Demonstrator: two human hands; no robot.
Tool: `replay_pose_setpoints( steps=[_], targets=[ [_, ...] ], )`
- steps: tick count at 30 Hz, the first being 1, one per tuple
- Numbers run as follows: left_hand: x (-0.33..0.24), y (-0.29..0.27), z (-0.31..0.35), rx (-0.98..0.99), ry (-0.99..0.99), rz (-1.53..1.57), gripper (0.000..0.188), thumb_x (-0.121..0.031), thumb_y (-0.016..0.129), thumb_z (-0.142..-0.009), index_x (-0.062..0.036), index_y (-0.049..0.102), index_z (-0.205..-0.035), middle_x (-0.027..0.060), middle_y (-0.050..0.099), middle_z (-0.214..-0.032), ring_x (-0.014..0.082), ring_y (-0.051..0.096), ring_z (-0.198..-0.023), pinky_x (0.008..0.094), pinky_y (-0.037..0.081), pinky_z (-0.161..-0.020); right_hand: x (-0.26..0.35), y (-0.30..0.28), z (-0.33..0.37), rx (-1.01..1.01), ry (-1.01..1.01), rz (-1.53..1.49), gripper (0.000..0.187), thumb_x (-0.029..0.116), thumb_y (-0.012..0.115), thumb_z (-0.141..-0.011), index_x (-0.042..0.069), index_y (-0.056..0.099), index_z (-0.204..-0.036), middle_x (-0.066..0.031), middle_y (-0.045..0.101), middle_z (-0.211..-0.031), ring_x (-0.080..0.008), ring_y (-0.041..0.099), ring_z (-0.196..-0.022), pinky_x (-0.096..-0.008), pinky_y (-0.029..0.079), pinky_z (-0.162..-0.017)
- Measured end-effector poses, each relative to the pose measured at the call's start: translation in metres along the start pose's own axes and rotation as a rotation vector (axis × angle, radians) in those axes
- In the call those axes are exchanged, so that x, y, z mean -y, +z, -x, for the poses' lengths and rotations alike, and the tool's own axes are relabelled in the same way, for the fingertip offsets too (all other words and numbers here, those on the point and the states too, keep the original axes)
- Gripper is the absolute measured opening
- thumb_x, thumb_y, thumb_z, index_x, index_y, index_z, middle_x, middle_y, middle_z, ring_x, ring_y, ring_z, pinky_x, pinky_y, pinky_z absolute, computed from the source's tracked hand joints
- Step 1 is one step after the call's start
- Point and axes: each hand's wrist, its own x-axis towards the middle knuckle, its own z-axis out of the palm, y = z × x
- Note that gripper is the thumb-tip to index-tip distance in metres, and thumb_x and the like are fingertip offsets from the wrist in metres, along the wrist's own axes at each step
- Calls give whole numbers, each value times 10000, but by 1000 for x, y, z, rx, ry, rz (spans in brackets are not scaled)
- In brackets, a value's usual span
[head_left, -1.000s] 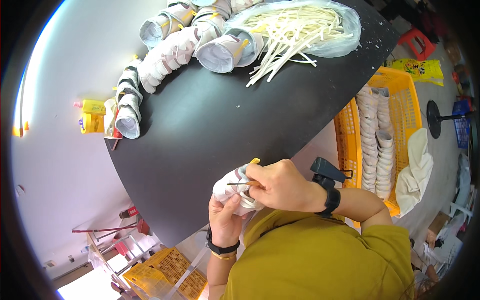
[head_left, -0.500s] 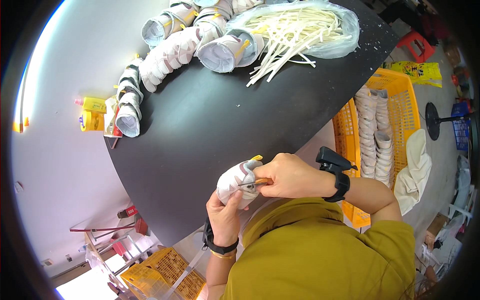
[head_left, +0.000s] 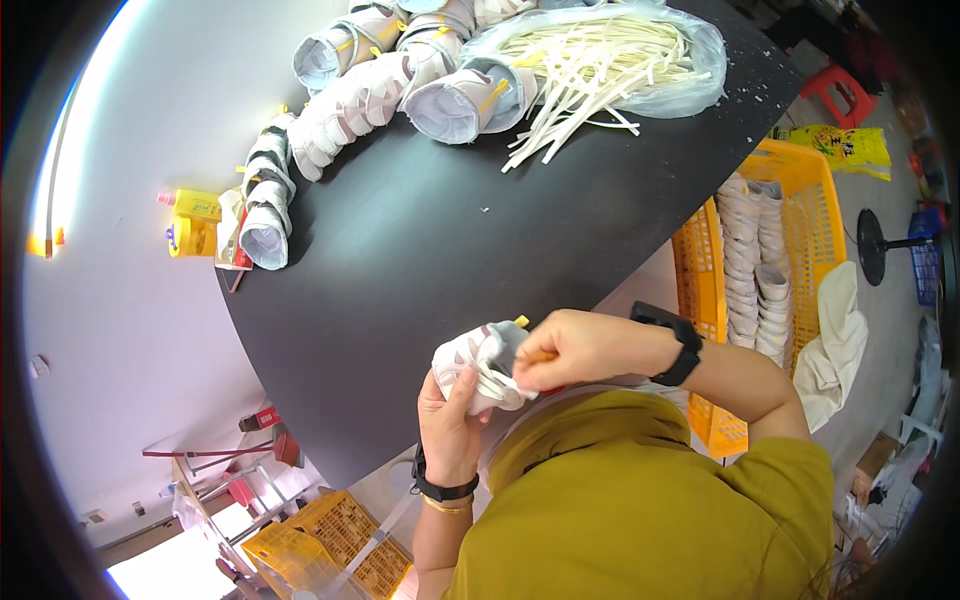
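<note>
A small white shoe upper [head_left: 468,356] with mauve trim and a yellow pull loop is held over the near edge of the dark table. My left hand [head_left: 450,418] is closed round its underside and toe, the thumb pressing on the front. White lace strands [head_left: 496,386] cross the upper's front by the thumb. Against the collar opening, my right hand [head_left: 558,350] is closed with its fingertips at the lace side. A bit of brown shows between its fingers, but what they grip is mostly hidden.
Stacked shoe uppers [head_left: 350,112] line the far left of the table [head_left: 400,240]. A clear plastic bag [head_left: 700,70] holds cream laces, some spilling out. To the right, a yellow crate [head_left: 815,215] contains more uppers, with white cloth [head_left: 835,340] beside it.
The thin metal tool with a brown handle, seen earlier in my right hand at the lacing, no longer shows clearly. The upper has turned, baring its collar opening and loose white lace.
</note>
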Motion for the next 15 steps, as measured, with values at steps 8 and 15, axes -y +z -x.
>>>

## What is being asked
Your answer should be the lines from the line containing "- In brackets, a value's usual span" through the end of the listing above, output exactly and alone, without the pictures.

## Exercise solution
- In brackets, a value's usual span
[head_left, -1.000s] 
[head_left, -0.500s] 
[head_left, +0.000s] 
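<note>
A small white shoe upper [head_left: 468,356] with mauve trim and a yellow pull loop is held over the near edge of the dark table. My left hand [head_left: 450,418] is closed round its underside and toe, the thumb pressing on the front. White lace strands [head_left: 496,386] cross the upper's front by the thumb. Against the collar opening, my right hand [head_left: 558,350] is closed with its fingertips at the lace side. A bit of brown shows between its fingers, but what they grip is mostly hidden.
Stacked shoe uppers [head_left: 350,112] line the far left of the table [head_left: 400,240]. A clear plastic bag [head_left: 700,70] holds cream laces, some spilling out. To the right, a yellow crate [head_left: 815,215] contains more uppers, with white cloth [head_left: 835,340] beside it.
The thin metal tool with a brown handle, seen earlier in my right hand at the lacing, no longer shows clearly. The upper has turned, baring its collar opening and loose white lace.
</note>
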Motion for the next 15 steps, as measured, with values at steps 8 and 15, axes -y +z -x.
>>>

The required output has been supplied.